For instance, aggr options HPdudeAggr raidsize 10 before adding the drives would have achieved #1 above. Graphically, the Web GUI has that option in there as well, when you modify an aggregate. The option exists and it’s well-known and documented. Not knowing about it is a basic education issue. Arguing that no education should be needed to use a storage device (with an extreme number of features) properly even for deeply involved, low-level operations, is a romantic notion at best. Maybe some day. We are all working hard to make it a reality. Indeed, a lot of things that would take a really long time in the past (or still, with other boxes) have become trivialized – look at SnapDrive and the SnapManager products, for instance.
Back to our example: if, in the future, 10 more disks were purchased, and approach #1 above was taken, one would simply add the ten disks to the aggregate with aggr add HPdudeAggr 10. Resulting in a 10+10+10 config.
But what if I had done #2 above (make a 20-drive RAID group the default for that aggregate)?
Then, simply, you’d end up imbalanced again, with a 20+10. Some thought is needed before embarking on such journeys.
Maybe a better approach would be to add, say, a more reasonable number of drives to achieve good balance? Adding 12 more drives, for example, would allow for an aggregate with 16+16 drives. So, one could simply change the raidsize using aggr options HPdudeAggr raidsize 16, then, add the 12 disks to the aggregate with aggr add HPdudeAggr -g all 12.
This would expand both RAID groups contained within the aggregate dynamically to 16 drives per, resulting in a 16+16 configuration. Which, BTW, is not something you can easily do with most other storage systems!

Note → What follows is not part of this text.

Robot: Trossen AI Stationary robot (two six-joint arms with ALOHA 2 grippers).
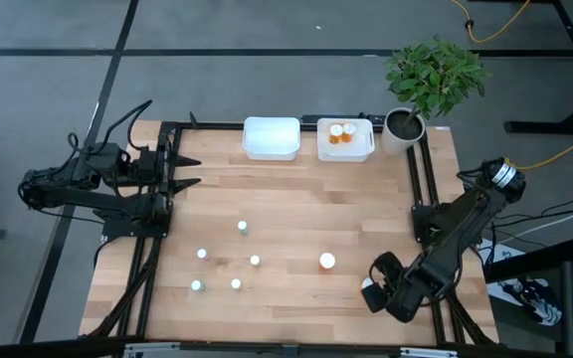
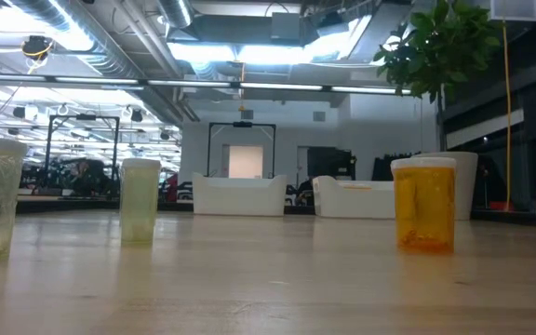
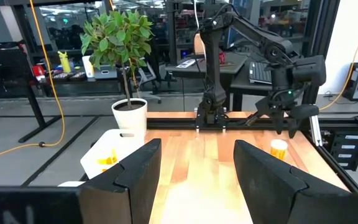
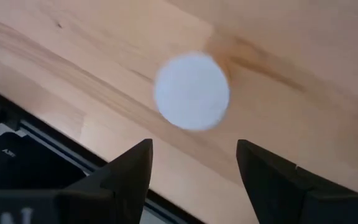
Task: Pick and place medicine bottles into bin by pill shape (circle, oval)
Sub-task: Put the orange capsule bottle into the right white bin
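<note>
A lone orange medicine bottle (image 1: 327,262), white cap up, stands on the tabletop (image 1: 296,199) in the lower right of the overhead frame. The right pincer (image 1: 386,288) hovers just right of and below it, fingers apart and empty, the cap showing just beyond them in its wrist camera. A clean pick likely means centring over the cap before descending. The left pincer (image 1: 189,169) waits open at upper left.

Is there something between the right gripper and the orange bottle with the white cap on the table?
Nothing visible. The right gripper is open beside the orange bottle, with only bare table between them.
</note>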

Having said all that, I think that for people that are not storage savvy (or for the storage savvy that are suffering from temporary brain fog), a good enhancement would be for the interfaces to warn you about imbalanced final configs and show you what will be created in a nice graphical fashion, asking you if you agree (and possibly providing hints on how it could be done better).
I’m not aware of any other storage system that does that degree of handholding but hey, I don’t know everything.

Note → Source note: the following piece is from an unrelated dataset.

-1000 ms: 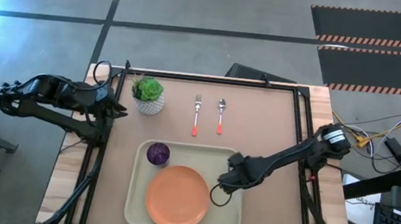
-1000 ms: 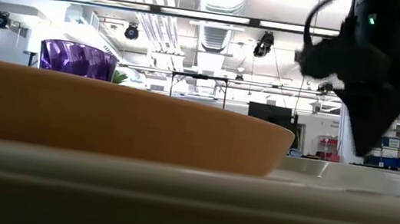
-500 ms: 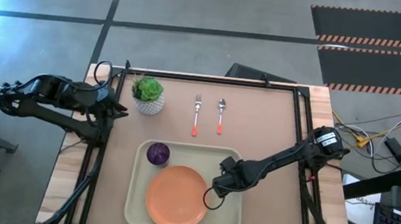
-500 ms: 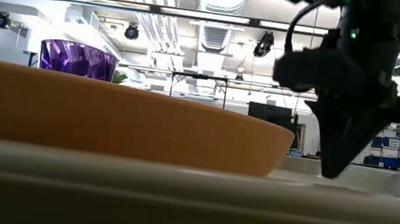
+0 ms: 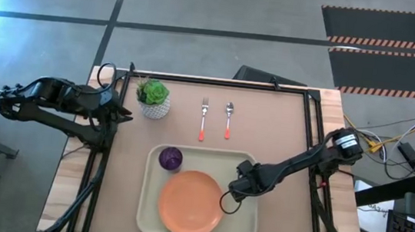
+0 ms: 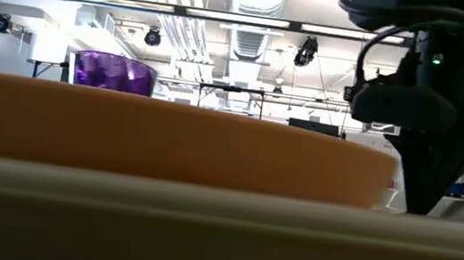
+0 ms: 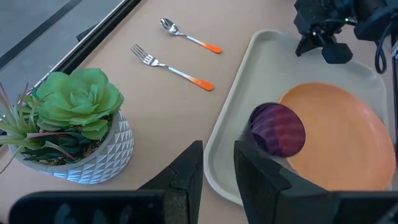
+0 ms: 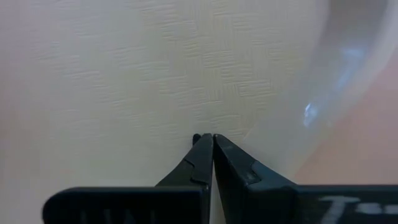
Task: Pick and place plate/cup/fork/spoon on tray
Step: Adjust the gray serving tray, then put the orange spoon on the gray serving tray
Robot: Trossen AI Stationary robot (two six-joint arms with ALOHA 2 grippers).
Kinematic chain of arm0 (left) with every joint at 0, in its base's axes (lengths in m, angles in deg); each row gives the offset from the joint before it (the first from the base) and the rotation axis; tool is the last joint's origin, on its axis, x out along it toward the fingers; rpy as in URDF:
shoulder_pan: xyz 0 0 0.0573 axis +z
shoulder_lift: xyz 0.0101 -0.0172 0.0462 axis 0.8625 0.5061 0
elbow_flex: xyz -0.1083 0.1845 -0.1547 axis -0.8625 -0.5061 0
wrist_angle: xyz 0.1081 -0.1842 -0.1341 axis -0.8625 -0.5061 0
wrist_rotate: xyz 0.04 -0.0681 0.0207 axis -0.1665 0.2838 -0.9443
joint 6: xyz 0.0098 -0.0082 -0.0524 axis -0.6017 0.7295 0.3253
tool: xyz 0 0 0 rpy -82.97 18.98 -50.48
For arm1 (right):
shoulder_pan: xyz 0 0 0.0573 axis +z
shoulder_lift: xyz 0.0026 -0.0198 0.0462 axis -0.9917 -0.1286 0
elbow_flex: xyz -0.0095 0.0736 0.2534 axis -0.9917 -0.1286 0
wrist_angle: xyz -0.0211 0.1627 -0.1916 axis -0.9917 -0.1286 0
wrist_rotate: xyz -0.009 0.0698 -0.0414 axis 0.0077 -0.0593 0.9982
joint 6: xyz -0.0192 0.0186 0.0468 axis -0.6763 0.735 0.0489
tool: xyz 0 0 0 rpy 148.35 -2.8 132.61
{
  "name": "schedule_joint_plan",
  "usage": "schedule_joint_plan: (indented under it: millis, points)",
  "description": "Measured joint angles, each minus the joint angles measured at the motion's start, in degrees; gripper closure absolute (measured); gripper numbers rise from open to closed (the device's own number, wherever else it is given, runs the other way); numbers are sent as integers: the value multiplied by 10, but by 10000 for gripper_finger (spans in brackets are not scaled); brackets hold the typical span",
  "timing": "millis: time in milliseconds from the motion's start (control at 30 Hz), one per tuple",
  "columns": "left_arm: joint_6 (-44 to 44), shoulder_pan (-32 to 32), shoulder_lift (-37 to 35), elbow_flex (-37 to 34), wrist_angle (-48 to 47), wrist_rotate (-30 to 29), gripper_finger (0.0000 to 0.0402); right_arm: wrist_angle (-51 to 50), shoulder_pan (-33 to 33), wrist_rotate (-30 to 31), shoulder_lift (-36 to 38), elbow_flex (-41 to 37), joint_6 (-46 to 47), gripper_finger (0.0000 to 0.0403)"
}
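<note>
Matte tan table (image 5: 268, 130) | textured cream tray (image 5: 246, 224) | right gripper (image 5: 235, 188) closed, tips down

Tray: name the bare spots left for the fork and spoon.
The tray is bare left of the plate and beside the cup. Its right strip is crowded by the right hand.

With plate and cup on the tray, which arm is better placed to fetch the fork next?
Probably the right. Its gripper sits shut over the tray, with bare table between it and the fork. The left gripper waits at the table's left edge, with the potted plant between it and the fork.
</note>
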Motion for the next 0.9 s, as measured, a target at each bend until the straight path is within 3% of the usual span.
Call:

Indeed, maybe the nature of the other posts was being bait so I’ll obligingly take the bait and ask the question so you can advertise your wares here: 🙂
Is anyone aware of a well-featured storage system from an established, viable vendor that currently (Aug 7, 2010, not roadmap or “Real Soon Now”) allows the creation of a wide-striped pool of drives with some RAID structures underneath; then allows one to evacuate and then destroy some of those underlying RAID groups selectively, non-disruptively, without losing data, even though they already contain parts of the stripes; then change the RAID layout to something else using those same existing drives and restripe without requiring some sort of data migration to another pool and without needing to buy more drives? Again, NOT for expansion, but for the shrinking of the pool?
To clarify even further: What the HP guy did was exactly this: He had 20 drives to play with, he created by mistake a pool with 2 RAID groups, 14+2 and a 2+2, how would your solution take those 2 RAID groups, with data, and change the config to something like 10 + 10 without needing more drives or the destruction of anything?
Can you dynamically reduce a RAID group? (NetApp can dynamically expand, but not reduce a RAID group).
I’m not implying such a thing doesn’t exist, I’m merely curious. I could see ways to make this work by virtualizing RAID further. Still, it’s just one (small) part of the storage puzzle.